Vitamin K takes a while to work its magic, as the clotting factors have to be made all over again now that vitamin K is back. The onset of action is slower if given orally, but even when given IV, it takes 2 hours to have any effect and a maximum effect within 6–12 h, compared with 12–24 h for oral vitamin K. This means that if the patient is having a major bleed, you need to replace the clotting factors (prothrombin complex, or fresh frozen plasma if none available) to have an immediate effect and then give vitamin K. Put another way, minor bleeds are distinguished from major bleeds in that a minor bleed won’t kill you in the time it takes for IV vitamin K to have its effect.
So far, so textbook. It was more interesting trying to work out why a compliant lady, who had been on warfarin for at least 20 years and never missed a dose or anticoagulation clinic, had suddenly developed this INR. She denied any alcohol over the past week. She did mention a recent diagnosis of “colitis” 3 weeks ago but was unable to elaborate further. This week she had had diarrhoea for 6 days, initially passing stools 6 times a day with urge inconitenence, but now just 4 times with plenty of warning and feeling much better in herself.

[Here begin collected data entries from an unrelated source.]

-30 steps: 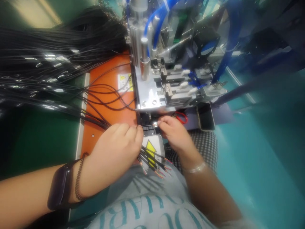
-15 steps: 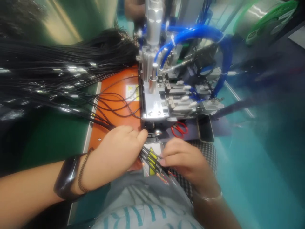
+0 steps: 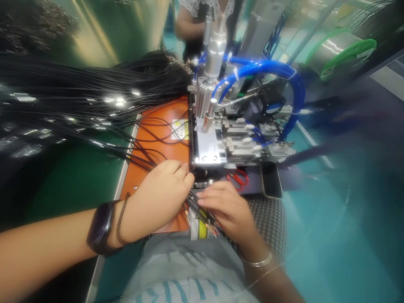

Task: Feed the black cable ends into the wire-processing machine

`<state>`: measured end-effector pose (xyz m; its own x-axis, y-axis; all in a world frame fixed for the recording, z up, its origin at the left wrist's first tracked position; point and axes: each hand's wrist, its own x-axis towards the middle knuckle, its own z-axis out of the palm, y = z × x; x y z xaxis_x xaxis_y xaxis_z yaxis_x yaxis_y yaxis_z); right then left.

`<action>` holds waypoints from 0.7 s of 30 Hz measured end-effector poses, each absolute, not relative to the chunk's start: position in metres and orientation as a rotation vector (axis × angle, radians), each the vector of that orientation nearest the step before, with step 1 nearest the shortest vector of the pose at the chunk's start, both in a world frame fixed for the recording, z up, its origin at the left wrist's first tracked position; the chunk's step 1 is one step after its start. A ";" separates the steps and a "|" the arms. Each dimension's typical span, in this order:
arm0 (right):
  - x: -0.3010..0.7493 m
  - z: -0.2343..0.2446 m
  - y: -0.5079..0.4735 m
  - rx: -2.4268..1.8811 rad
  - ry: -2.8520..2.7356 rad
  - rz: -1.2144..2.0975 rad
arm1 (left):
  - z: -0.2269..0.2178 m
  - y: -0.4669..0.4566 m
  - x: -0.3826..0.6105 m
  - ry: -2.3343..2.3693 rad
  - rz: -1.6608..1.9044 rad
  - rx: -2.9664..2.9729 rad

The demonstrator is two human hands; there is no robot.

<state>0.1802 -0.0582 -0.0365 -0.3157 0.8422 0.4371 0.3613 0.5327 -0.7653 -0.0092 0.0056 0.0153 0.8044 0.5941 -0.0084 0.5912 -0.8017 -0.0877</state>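
left hand [image 3: 159, 198] is curled, fingers pressed together around a bunch of thin black wires [image 3: 197, 202] at the front of the machine, tips just beside the dark slot under the steel plate [image 3: 208, 149]. right hand [image 3: 229, 208] lies over the same wires nearer their stripped copper ends [image 3: 210, 229], fingers close together, but the thumb is hidden so cannot tell if it pinches them. the wires cross between the hands, ends poking out below over a silver plate with a yellow arrow label [image 3: 197, 230]. longer black cables [image 3: 94, 99] fan across the bench from a big bundle, some looping over an orange panel [image 3: 158, 126] with a yellow warning sticker [image 3: 179, 129]. behind the steel plate stand pneumatic cylinders [image 3: 203, 105], blue air tubing [image 3: 265, 67] and small clamps [image 3: 240, 143]. red-handled scissors [image 3: 237, 180] and a black phone [image 3: 271, 181] lie just right of the hands. left wrist has a black smartwatch [image 3: 101, 227] and a bead bracelet [image 3: 121, 223], right wrist a thin bangle [image 3: 257, 263]. a green-rimmed spool [image 3: 341, 54] sits top right, and a co-worker's arm [image 3: 189, 25] shows beyond the machine.
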 end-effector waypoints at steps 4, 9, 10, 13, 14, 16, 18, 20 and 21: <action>0.178 -0.043 -0.055 -1.021 -1.730 0.783 | 0.018 0.001 -0.009 -0.823 0.039 -2.916; 0.183 -0.051 -0.052 -1.072 -1.450 0.886 | 0.027 -0.005 -0.009 -0.870 0.061 -2.893; 0.185 -0.050 -0.053 -1.047 -1.455 0.904 | 0.028 -0.006 -0.009 -0.891 0.076 -2.878; 0.193 -0.045 -0.056 -0.903 -1.550 0.981 | 0.030 -0.005 -0.009 -0.959 0.103 -2.805; 0.196 -0.042 -0.057 -0.865 -1.581 1.001 | 0.031 -0.004 -0.009 -0.980 0.099 -2.779; 0.200 -0.036 -0.060 -0.834 -1.610 1.009 | 0.030 -0.004 -0.010 -0.996 0.078 -2.751; 0.203 -0.031 -0.063 -0.817 -1.633 1.022 | 0.029 -0.005 -0.010 -0.980 0.073 -2.779; 0.206 -0.029 -0.064 -0.781 -1.686 1.079 | 0.027 -0.005 -0.011 -0.951 0.097 -2.851; 0.208 -0.029 -0.064 -0.773 -1.714 1.109 | 0.027 -0.006 -0.011 -0.943 0.111 -2.882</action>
<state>0.2079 -0.0643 -0.0293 -0.3774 0.8534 0.3595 0.0222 0.3964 -0.9178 -0.0107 -0.0059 0.0269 0.8048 0.5924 -0.0361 0.5845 -0.8017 -0.1248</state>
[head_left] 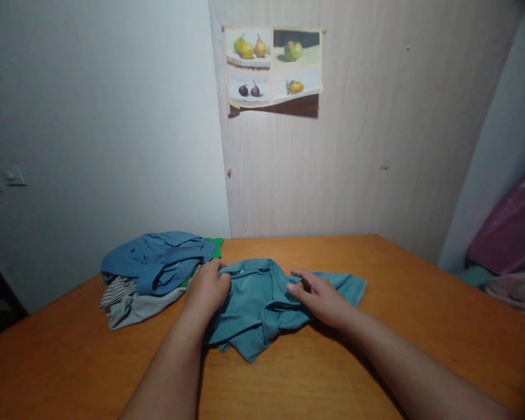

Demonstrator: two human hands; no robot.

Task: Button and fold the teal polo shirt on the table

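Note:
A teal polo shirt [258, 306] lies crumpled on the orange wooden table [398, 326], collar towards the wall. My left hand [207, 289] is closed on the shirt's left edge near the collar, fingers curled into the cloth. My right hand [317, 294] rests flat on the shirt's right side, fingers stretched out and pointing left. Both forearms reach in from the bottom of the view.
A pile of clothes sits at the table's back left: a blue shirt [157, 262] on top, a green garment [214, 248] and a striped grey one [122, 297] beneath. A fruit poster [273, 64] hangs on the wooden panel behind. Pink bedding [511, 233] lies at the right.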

I figured this must be mild UC which was resolving, given she was down to 4 stools daily. I stopped the metronidazole she had been prescribed the day before as the most common cause of a deranged INR is a drug interaction, and metronidazole is a well known inhibitor of the enzymes that metabolise warfarin.
The INR the next day corrected to 2.1 and she was discharged with close INR monitoring in the community.